High-end residences drive $600 million in sales for 2014

Teresa Ristow
This five-bedroom, five-bath home built by Soda Mountain Construction in the Sanctuary subdivision sold for $3.6 million in 2014, the highest residential sale of the year. Some real estate brokers think that high-end, new construction paved the way for the highest grossing year in real estate since 2008.
Courtesy Photo

— High-end residential and large commercial sales drove the recovering real estate market in 2014, resulting in the highest gross volume in transactions for the year since 2008.

The year finished with just less than $600 million in transactions reported for Routt County, an increase of more than 18 percent from 2013, according to market analysis from the Land Title Guarantee Co.

The volume comes from 1,360 transactions during the year, a three-year high for Routt County, which has been slower to recover from the economic downturn of the last several years than many areas.
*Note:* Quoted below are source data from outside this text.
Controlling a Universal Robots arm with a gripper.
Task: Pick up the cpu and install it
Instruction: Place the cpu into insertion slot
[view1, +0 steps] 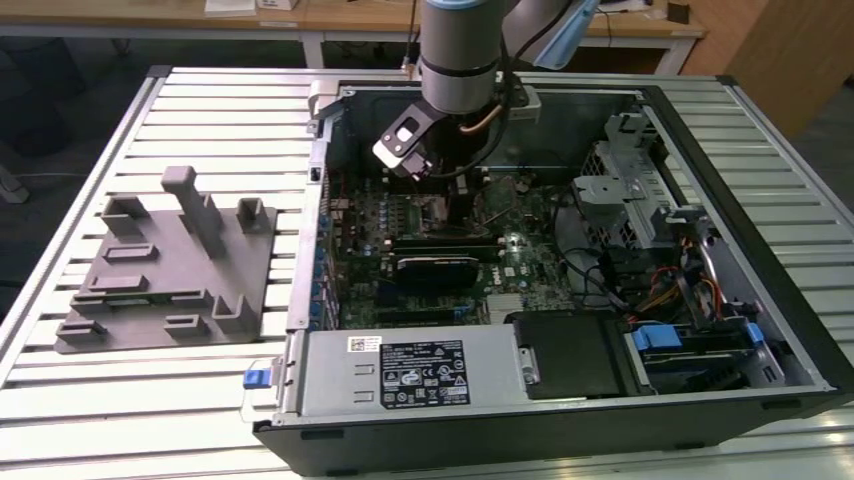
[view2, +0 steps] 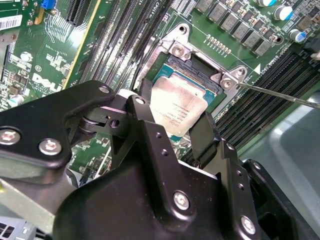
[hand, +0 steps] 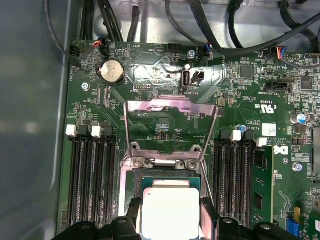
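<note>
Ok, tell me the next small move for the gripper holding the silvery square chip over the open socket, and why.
Probably a slow, small descent without letting go. The black gripper clamps the silvery square cpu on two sides directly over the dark socket frame, whose metal load plate is swung open. A strip of socket shows beyond the chip, so it seems not seated yet.

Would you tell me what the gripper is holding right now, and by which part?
The gripper holds the cpu by two opposite side edges, one of its fingers on each, at the open socket.
</note>
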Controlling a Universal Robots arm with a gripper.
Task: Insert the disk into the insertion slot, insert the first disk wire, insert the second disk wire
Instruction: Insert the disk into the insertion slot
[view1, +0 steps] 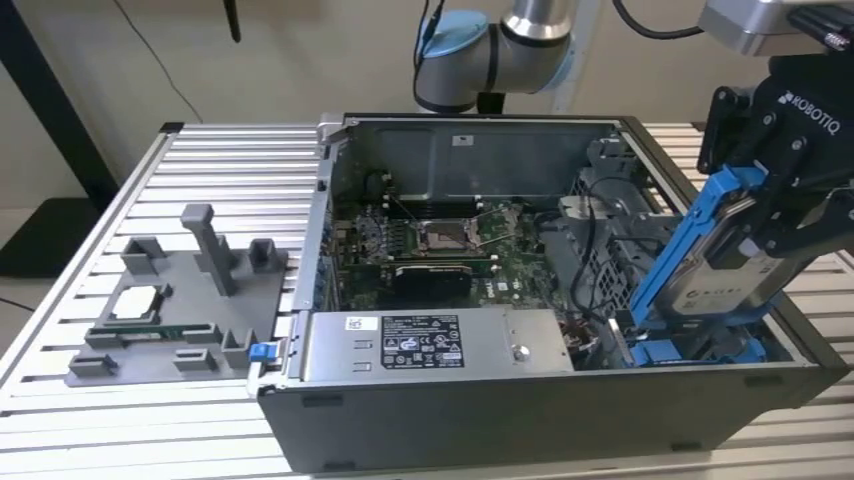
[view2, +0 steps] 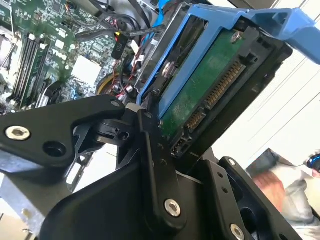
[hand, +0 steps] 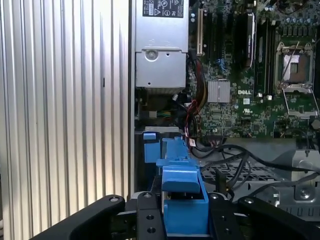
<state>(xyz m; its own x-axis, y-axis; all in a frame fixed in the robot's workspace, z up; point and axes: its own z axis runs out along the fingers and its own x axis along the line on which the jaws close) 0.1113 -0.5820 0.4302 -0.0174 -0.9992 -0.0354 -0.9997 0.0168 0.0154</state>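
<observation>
My gripper (view1: 771, 222) is shut on the disk (view1: 718, 285), a silver drive with a white label in a bright blue frame. In the exterior view the disk hangs steeply tilted over the front corner of the open computer case, on that view's right. Its lower end reaches down to the insertion slot (view1: 694, 352), a dark bay with blue tabs. The second wrist view shows the disk's green board and connector (view2: 210, 87) between my fingers (view2: 152, 150). In the first wrist view the blue frame (hand: 182, 197) sits between the jaws above the slot's blue tab (hand: 150, 147). Black cables (hand: 235, 155) lie beside the bay.
A grey power-supply box (view1: 427, 345) with a white sticker sits along the case's front, with the motherboard (view1: 427, 240) behind it. On the exterior view's left, a grey fixture (view1: 174, 300) holding small parts stands on the slatted table (view1: 227, 150).
</observation>
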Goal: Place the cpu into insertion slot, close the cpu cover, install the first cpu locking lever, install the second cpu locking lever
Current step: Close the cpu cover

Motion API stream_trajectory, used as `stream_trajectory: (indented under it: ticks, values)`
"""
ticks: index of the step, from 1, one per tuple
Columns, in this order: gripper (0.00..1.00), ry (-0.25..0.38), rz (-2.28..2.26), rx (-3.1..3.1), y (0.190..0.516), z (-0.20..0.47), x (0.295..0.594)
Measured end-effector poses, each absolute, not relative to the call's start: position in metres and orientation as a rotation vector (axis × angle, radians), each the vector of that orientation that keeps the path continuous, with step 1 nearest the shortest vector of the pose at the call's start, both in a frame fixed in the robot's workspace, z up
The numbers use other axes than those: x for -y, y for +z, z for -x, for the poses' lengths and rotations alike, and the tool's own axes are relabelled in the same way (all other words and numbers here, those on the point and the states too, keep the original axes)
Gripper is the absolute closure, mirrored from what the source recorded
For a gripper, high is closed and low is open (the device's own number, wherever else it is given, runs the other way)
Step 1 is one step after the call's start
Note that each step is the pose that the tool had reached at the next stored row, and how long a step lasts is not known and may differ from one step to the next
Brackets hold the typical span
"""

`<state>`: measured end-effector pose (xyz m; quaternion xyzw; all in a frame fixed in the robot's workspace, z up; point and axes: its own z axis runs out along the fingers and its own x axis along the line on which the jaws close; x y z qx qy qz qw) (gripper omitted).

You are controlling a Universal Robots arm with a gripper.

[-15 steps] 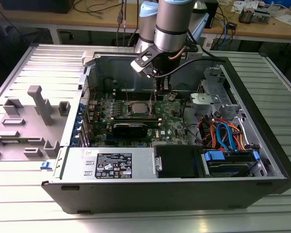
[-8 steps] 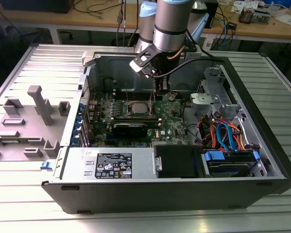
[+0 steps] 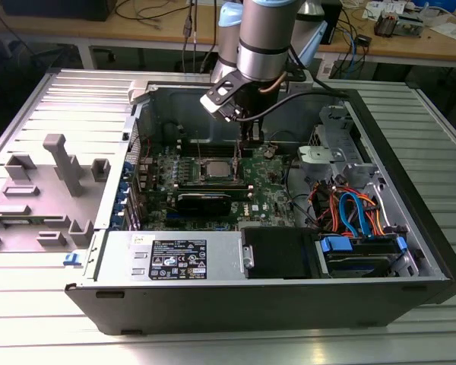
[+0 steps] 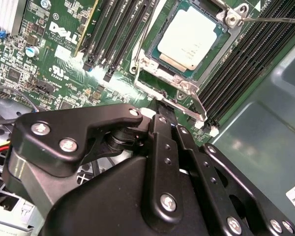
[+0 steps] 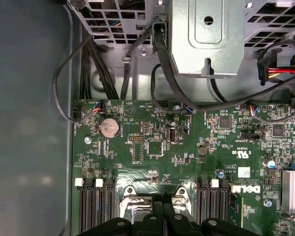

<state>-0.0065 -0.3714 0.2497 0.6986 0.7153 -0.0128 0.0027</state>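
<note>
In the second wrist view the cpu [image 4: 189,42] shows its dull silver top, lying flat in the insertion slot [image 4: 152,61] on the green motherboard. The cpu cover [image 4: 225,35], a thin silver frame, lies down around the chip. One thin wire locking lever [image 4: 278,20] runs off from the socket's corner; another [image 4: 146,29] runs along the opposite side. My gripper [image 4: 168,123] is shut with nothing visible between its black fingers, its tips close to the cover's edge tab [image 4: 183,88]. In the exterior view the gripper [image 3: 248,141] hangs just behind the socket [image 3: 216,169].
The open computer case [image 3: 410,152] has tall metal walls around the board. Black memory slots [image 4: 115,34] flank the socket on both sides. A drive cage [image 5: 206,37] and loose cables [image 5: 103,69] sit beyond the board. A grey fixture plate [image 3: 53,182] lies at the exterior view's left.
</note>
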Motion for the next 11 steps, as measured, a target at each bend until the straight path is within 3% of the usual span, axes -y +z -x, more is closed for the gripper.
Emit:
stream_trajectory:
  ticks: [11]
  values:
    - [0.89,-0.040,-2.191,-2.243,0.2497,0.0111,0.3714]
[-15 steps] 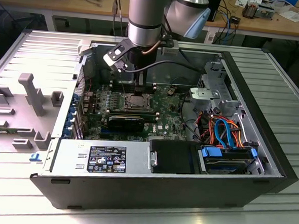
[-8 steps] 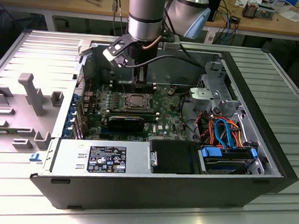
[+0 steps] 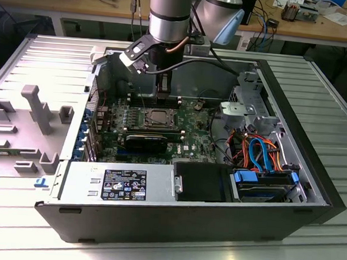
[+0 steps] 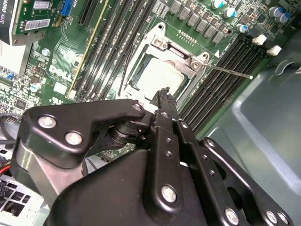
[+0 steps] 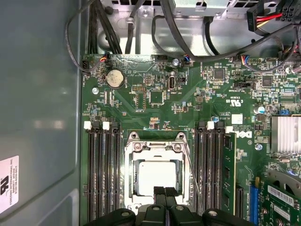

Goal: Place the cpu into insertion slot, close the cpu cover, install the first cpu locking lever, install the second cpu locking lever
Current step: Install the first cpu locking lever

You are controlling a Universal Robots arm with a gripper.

Residential broker Darrin Fryer, of Steamboat Sotheby’s International Realty, thinks the high gross volume is driven in part by the renewed buyer interest in new, high-end construction in neighborhoods like the Sanctuary or Graystone on the Green.

“The high-end buyers are prepared to pay the maximum premium to obtain the newest product,” said Fryer, who sold the highest priced home in Steamboat in 2014, a five-bedroom newly constructed home on Heavenly View in the Sanctuary subdivision for $3.6 million.

Fryer said numerous buyers were interested in the home, which is digitally iPad and iPod controlled, allowing the homeowner to control heat, mini-blinds, the oven and other features remotely.

“They actually got pretty amazing value for what they bought,” Fryer said.

Broker Jon Wade, of Colorado Group Realty, said that after six years of working through challenging times in the Steamboat real estate market, a shift finally happened in fall 2014.

“We saw six straight months of strong growth that restored the health of our market to the best it has been since mid-2008 when the Great Recession hit,” Wade said. “We have returned to varying levels of normalcy depending on what part of the market you are looking at.”

Wade said the residential market has changed throughout the past several years, and while he agreed that the sale of high-end properties is making a resurgence, he said that now builders will have to pay closer attention to design and “deliver an experience” to fetch top dollar sales.

The commercial market grossed $42.7 million in 2014, with a large percentage of that coming from the $17 million sale of Wildhorse Marketplace, the complex that houses Sports Authority, Wildhorse Stadium Cinemas and other businesses.

The property’s worth was greatly measured by its existing leases, according to Jon Sanders and Brandon Dardanis, partners of Ski Town Commercial, which acted as a leasing agent for the complex and represented the seller in the transaction.

The company also is the leasing agent for Old Town Square, which sold earlier this month for $3.78 million, paving the way for what could be another strong year for commercial real estate in 2015.

“Our economy has to be strong to get good tenants,” Dardanis said. “Leases are such drivers of these sales.”

The duo said the last of commercial foreclosures caused by the recession were sold in 2014, and that 2015’s commercial market would likely be driven more by sales of land ripe for new development.

On the residential front, 2015 likely will see the continuation of new construction in high-end neighborhoods, Fryer said.

“The design of new houses are really fitting what people want,” Fryer said. “It really makes sense for the buyer to pay the premium, get a builders warranty and all the latest bells and whistles.”